Stored items
________________________

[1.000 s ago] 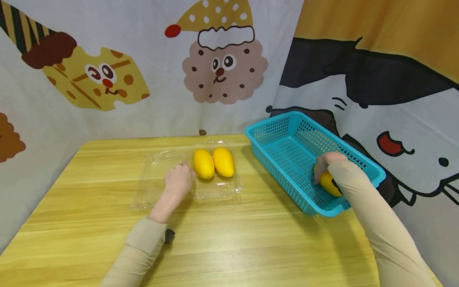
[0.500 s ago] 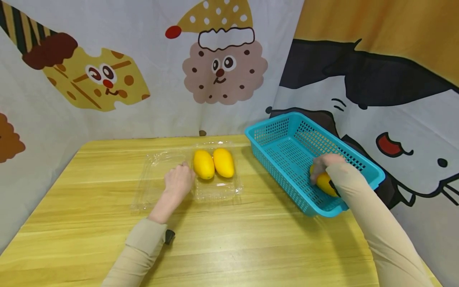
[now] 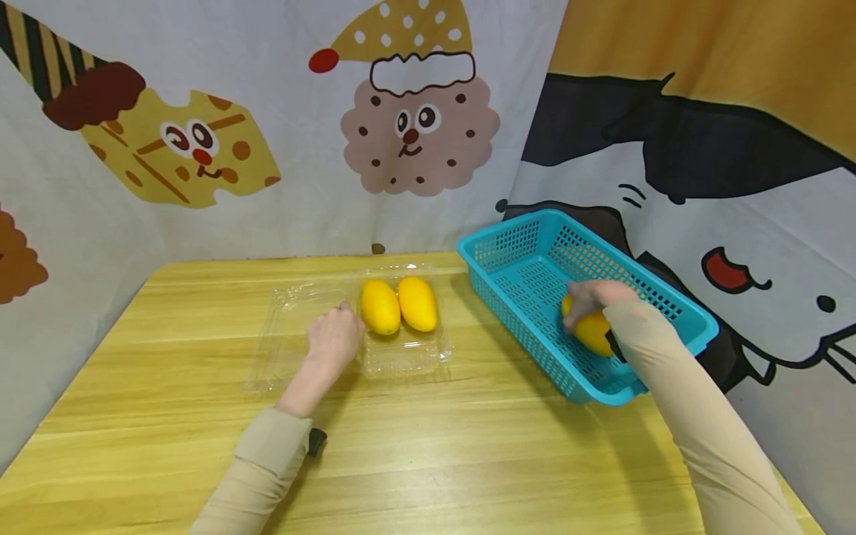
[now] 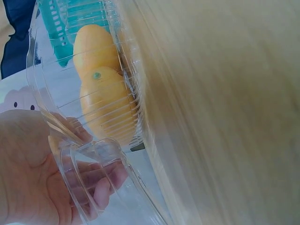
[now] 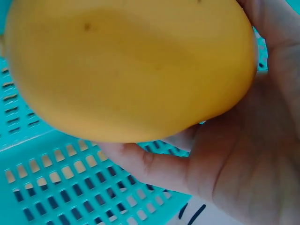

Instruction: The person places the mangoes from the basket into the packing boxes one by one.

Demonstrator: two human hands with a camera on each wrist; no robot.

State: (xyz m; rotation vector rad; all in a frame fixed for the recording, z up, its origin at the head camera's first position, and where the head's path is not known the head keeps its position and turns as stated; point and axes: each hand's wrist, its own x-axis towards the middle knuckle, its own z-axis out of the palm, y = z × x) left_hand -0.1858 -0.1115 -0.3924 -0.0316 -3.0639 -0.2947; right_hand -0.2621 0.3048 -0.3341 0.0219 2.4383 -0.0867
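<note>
Hands well apart in the head view: the left hand (image 3: 336, 334) pinches an opened clear container (image 3: 401, 358) at its hinge; the right hand (image 3: 598, 296) grips a yellow mango (image 3: 591, 334) inside a blue basket (image 3: 521, 322). Wood-grain table (image 3: 468, 461), cartoon-printed curtain (image 3: 267, 44) behind; two mangoes (image 3: 380, 306) lie side by side in the container's right half. Left wrist view: fingers show through clear plastic. Right wrist view: perforated basket surfaces behind the held mango; whether it touches them cannot be told.

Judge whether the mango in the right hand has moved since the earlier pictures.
Yes. In the head view, the mango has shifted left and slightly up the picture, away from the near end of the basket.
</note>
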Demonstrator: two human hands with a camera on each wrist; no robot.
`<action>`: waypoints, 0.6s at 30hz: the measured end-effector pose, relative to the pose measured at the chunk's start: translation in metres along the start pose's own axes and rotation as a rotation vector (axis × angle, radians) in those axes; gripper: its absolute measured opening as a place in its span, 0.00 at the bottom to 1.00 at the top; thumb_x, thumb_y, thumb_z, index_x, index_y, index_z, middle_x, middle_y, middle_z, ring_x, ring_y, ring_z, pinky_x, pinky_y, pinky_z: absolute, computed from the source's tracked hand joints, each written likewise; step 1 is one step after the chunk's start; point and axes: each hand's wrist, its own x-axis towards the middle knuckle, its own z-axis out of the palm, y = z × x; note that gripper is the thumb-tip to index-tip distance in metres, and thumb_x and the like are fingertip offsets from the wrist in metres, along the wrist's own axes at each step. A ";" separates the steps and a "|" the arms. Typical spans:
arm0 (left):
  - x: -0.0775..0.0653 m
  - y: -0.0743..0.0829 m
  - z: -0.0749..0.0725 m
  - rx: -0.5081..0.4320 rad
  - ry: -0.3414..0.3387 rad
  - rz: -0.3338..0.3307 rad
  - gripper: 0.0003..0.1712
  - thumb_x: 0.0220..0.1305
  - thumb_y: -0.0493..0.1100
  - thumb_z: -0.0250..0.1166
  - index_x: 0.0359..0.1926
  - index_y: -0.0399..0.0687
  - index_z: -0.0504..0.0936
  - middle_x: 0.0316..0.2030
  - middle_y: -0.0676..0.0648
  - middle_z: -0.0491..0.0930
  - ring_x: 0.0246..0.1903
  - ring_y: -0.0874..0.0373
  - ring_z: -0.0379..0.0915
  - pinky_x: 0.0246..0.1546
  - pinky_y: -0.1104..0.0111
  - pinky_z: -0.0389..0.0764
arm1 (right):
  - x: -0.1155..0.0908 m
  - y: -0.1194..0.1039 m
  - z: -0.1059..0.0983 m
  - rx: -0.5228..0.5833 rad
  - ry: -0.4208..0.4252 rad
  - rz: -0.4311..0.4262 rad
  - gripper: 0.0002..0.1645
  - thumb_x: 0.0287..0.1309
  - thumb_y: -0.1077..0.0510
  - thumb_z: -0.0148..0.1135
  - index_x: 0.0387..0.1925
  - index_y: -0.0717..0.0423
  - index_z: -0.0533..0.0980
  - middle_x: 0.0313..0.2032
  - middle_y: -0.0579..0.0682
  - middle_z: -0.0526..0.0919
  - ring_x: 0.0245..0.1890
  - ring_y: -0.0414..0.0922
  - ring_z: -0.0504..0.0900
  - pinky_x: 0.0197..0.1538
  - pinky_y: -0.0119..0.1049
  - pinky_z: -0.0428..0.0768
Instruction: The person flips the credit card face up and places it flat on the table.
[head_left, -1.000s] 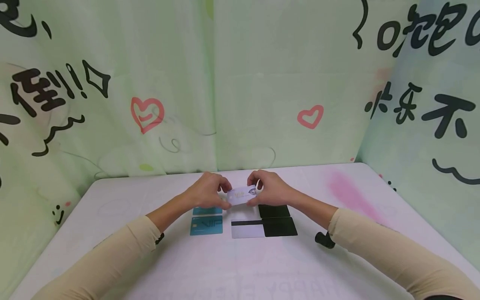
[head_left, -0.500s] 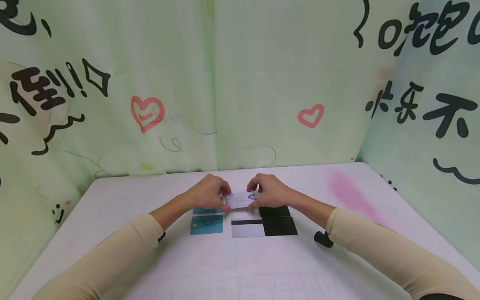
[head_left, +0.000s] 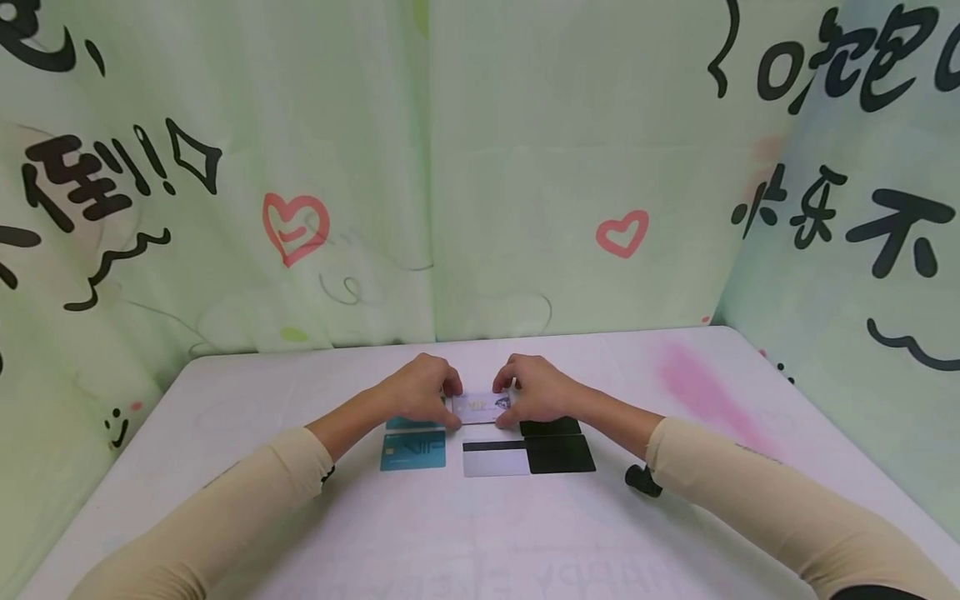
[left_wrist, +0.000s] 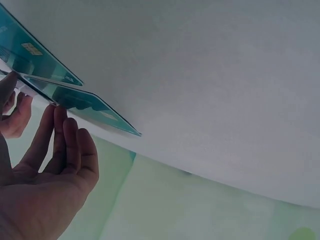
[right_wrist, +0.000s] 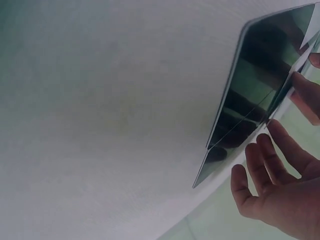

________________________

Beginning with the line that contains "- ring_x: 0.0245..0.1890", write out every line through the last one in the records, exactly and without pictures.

▶ **Output**:
  - ring_x: 0.0245..0.1890
  - ring_y: -0.0414..0.0922
  - ring_z: -0.0504..0.0900
  - pinky_x: 0.0197..0.1538
  - pinky_y: -0.0119..0.1049
  - pinky_z: -0.0428..0.0768
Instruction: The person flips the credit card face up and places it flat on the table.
[head_left, -1.000s] 
[head_left, -0.500s] 
[head_left, +0.000s] 
[left_wrist, +0.000s] 
[right_wrist, +0.000s] 

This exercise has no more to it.